O senhor já conversou sobre isso com o presidente Michel Temer? Ele vem falando, desde que assumiu, em rever o pacto federativo e o valor de arrecadação que vai para a União, estados e municípios. Ele vem dando sinais nesse sentido.
O presidente Temer é uma pessoa conciliadora, e é nessa direção que caminhamos. A União acredita que tem razão jurídica, mas aposta na saída conciliadora, está muito bem estruturada juridicamente e a perspectiva é essa, a fórmula consensual é a que melhor pacifica o conflito. Existe um diálogo em curso com ministérios envolvidos, com órgãos intergovernamentais e com o próprio Judiciário. Esse diálogo é que vai produzir resultados.
Em que situação encontrou a AGU? Muita diferença entre sua expectativa e a realidade?

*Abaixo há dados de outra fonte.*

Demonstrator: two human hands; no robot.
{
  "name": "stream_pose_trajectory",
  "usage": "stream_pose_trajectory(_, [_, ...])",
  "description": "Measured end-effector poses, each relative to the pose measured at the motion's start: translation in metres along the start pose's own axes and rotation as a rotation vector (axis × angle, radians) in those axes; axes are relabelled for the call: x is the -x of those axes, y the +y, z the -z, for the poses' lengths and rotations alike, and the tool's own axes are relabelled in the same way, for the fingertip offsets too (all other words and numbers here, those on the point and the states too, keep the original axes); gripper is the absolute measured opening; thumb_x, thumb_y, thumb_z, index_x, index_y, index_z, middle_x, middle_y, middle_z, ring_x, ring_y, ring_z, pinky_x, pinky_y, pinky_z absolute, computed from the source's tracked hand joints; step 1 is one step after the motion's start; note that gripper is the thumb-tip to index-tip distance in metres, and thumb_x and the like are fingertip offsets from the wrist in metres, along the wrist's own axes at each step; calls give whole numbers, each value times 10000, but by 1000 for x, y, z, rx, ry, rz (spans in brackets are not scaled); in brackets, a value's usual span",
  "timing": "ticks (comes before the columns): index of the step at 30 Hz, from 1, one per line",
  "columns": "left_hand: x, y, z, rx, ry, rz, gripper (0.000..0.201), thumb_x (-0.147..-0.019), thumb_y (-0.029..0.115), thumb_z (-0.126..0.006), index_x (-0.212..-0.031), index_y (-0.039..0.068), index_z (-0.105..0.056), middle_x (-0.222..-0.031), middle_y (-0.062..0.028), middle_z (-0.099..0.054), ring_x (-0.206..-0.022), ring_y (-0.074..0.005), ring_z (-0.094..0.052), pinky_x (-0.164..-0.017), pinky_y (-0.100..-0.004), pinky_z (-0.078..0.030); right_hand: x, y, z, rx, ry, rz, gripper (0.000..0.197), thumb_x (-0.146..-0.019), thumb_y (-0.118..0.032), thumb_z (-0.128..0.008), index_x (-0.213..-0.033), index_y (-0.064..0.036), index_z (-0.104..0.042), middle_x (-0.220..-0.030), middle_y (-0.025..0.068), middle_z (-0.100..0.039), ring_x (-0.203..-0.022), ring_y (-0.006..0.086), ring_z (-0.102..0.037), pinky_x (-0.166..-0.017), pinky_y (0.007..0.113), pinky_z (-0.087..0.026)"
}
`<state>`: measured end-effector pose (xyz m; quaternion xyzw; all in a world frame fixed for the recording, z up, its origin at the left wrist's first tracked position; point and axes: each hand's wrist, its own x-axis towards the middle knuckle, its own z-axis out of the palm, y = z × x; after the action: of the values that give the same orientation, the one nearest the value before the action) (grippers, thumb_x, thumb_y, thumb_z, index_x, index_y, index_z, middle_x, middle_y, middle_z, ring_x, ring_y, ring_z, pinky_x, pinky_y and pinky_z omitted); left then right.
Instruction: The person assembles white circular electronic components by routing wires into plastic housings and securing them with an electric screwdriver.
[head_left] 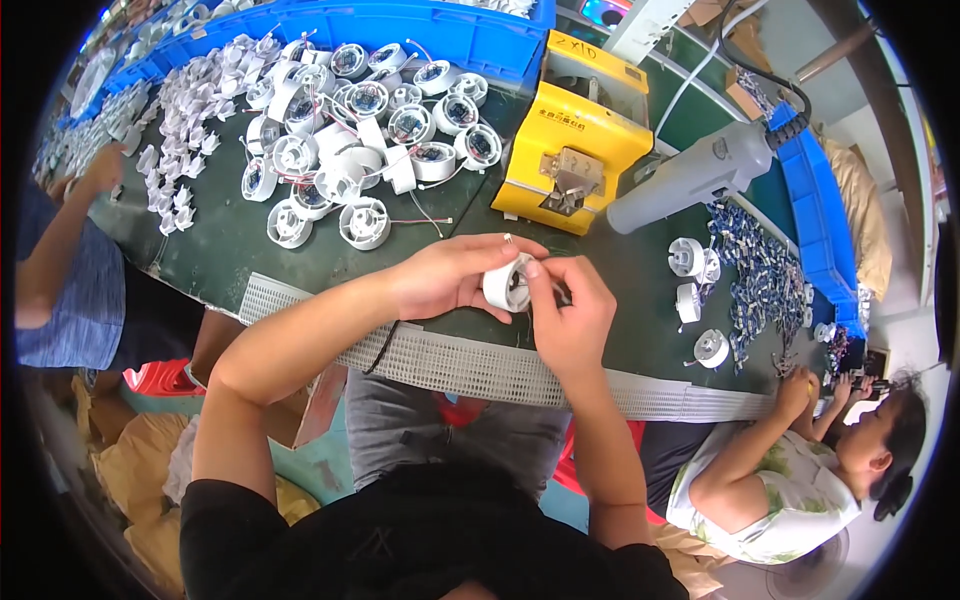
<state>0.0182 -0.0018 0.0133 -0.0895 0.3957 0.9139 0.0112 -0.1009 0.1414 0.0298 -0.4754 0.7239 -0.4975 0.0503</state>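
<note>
Near the front edge of the dark green table, both my hands hold one round white plastic housing point(497, 289). My left hand point(447, 275) grips it from the left side, its fingers curled behind. From the right, my right hand point(572, 310) closes on it, with the thumb pressed at the open rim. A small white connector point(508, 239) sticks up by my left fingers. Whatever lies inside the housing is mostly covered by my thumb. Beyond my hands is a pile of similar white housings point(365, 222), several with round circuit boards and thin wires.
A yellow machine point(575, 125) stands at the back, beside a grey electric screwdriver point(690, 175). Small wired boards point(745, 285) lie to the right, white plastic parts point(180, 160) to the left. Blue bins point(450, 40) line the back. White slotted trunking point(460, 365) edges the table. Co-workers sit on both sides.
</note>
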Motion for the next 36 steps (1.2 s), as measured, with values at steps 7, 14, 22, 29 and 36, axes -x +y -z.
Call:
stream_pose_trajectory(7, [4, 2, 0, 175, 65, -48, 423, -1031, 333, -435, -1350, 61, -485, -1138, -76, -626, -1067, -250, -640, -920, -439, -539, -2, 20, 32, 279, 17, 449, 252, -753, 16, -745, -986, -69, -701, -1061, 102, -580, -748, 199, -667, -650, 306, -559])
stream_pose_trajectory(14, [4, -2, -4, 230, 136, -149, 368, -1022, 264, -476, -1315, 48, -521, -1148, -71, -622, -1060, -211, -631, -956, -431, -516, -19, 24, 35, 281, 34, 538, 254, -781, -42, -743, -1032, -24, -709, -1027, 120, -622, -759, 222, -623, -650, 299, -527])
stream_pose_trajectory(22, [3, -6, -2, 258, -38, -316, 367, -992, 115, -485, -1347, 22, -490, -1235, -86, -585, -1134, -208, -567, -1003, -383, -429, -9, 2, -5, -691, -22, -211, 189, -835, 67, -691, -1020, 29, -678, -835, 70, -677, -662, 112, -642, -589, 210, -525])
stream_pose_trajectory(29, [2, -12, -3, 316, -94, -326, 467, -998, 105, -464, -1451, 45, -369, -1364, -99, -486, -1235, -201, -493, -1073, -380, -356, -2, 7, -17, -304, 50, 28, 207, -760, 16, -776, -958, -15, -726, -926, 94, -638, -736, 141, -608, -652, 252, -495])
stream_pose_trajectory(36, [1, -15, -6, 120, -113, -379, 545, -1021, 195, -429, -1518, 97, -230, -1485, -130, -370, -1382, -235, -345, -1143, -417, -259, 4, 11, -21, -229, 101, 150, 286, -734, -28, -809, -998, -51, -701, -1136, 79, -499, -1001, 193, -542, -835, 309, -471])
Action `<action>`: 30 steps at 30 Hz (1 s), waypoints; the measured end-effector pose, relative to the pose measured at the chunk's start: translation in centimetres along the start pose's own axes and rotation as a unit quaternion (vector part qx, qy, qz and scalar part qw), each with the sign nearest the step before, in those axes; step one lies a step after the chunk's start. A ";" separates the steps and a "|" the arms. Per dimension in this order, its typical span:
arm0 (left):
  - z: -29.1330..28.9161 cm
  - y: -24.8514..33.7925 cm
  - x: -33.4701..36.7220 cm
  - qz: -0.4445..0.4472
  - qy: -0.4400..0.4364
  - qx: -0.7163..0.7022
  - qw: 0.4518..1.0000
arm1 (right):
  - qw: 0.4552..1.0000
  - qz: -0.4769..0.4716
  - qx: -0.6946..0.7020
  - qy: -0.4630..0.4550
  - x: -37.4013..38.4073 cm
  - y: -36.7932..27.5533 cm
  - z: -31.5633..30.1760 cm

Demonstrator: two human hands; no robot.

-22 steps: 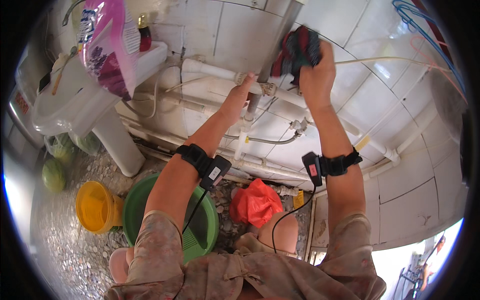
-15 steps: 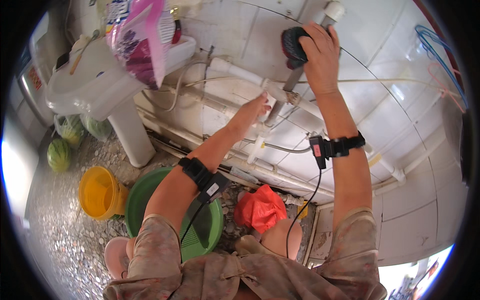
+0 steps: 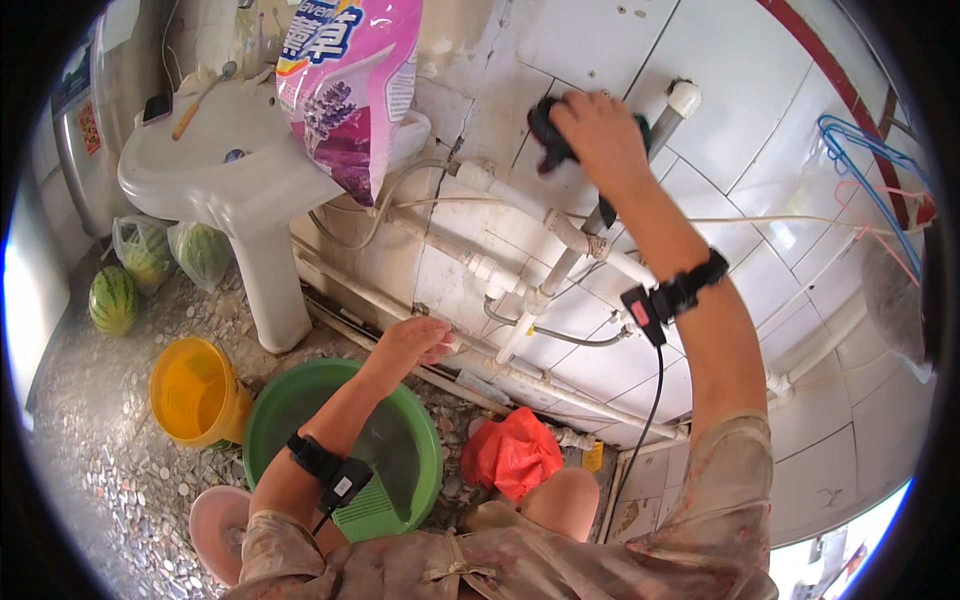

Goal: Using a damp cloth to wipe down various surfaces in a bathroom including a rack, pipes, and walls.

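My right hand (image 3: 607,145) is closed on a dark bunched cloth (image 3: 553,135) with a hint of red, held against the tiled wall next to the upright grey pipe (image 3: 662,135). Part of the cloth is hidden behind my fingers. Lower and to the left, my left hand (image 3: 412,345) hangs above the far rim of a green basin (image 3: 432,440), its fingers loosely bent and nothing visible in them. White pipe fittings (image 3: 570,232) branch off along the wall between my two hands.
A white pedestal sink (image 3: 200,190) stands at the left, a purple-pink bag (image 3: 345,110) on its edge. On the pebbled floor are a yellow bucket (image 3: 195,395), a watermelon (image 3: 113,300) and a red plastic bag (image 3: 512,455). Blue hangers (image 3: 870,150) hang at the right.
My left hand has dropped away from the pipes, down and left over the basin. My right hand has shifted slightly left and down with the cloth still in it.
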State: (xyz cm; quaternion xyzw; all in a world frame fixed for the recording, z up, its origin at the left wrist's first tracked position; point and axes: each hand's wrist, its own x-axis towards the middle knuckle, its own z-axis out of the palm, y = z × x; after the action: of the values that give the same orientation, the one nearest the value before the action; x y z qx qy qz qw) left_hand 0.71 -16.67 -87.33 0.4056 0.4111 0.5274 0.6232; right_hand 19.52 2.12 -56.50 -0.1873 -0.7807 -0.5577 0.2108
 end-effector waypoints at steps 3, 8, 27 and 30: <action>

Fazendo um diagnóstico sobre as experiências mais recentes da AGU, percebo uma progressiva humilhação das carreiras. Um amesquinhamento da AGU, uma precária autoestima dos membros das carreiras, e a necessidade de resgatar a dignidade da instituição. Esse é o diagnostico preliminar, a premência de se buscar um trabalho de valorização das carreiras, de fomento à qualidade, à meritocracia e ao reconhecimento na sociedade. Isso é fundamental. A AGU é uma instituição de estado essencial à Justiça, e tem que ser percebida como tal. Vejo uma AGU que tem problemas materiais, pessoas desmotivadas, desvalorizadas nas últimas gestões e que precisam ser recuperadas, e as carreiras precisam, portanto, ser realinhadas com o ideário que deve nortear uma instituição desse porte.
O senhor fala em humilhação das carreiras. O que pretende fazer de diferente?
Primeiro ponto é aprofundar esse diagnóstico no plano concreto. Mostrar as mazelas, diagnosticar as deficiências e mostrar mais claramente as carências da instituição. De outro lado, a partir do diálogo, buscar os mecanismos de correção, seja no plano normativo, institucional ou governamental. E perceber qual o modelo de AGU que se quer para o Brasil. É óbvio que existem muitas alternativas que transcendem políticas de mera melhoria salarial, alcançada recentemente, e buscam patamares de qualificação das carreiras, de meritocracia, de valorização. Basicamente, é a partir da concretude dessas políticas internas que se vai alcançar esses novos patamares, e isso já envolve a gestão que a gente pretende ter, compartilhada com as carreiras e com a nova equipe que assume.
O reajuste salarial é uma das prioridades para a categoria?
As carências não se resumem à expectativas salariais, envolvem meta quanto à qualidade, estrutura material, afirmação na sociedade, prerrogativas, garantias e próprio reconhecimento na sociedade brasileira como uma instituição de estado essencial à Justiça. A AGU não deve ser um trampolim para outras carreiras de estado, a pessoa que faz um concurso para carreiras da AGU deve pensar na AGU como uma carreira permanente para a sua vida, altamente atrativa. Devemos pensar uma política de longo prazo e vamos plantar sementes nesse sentido.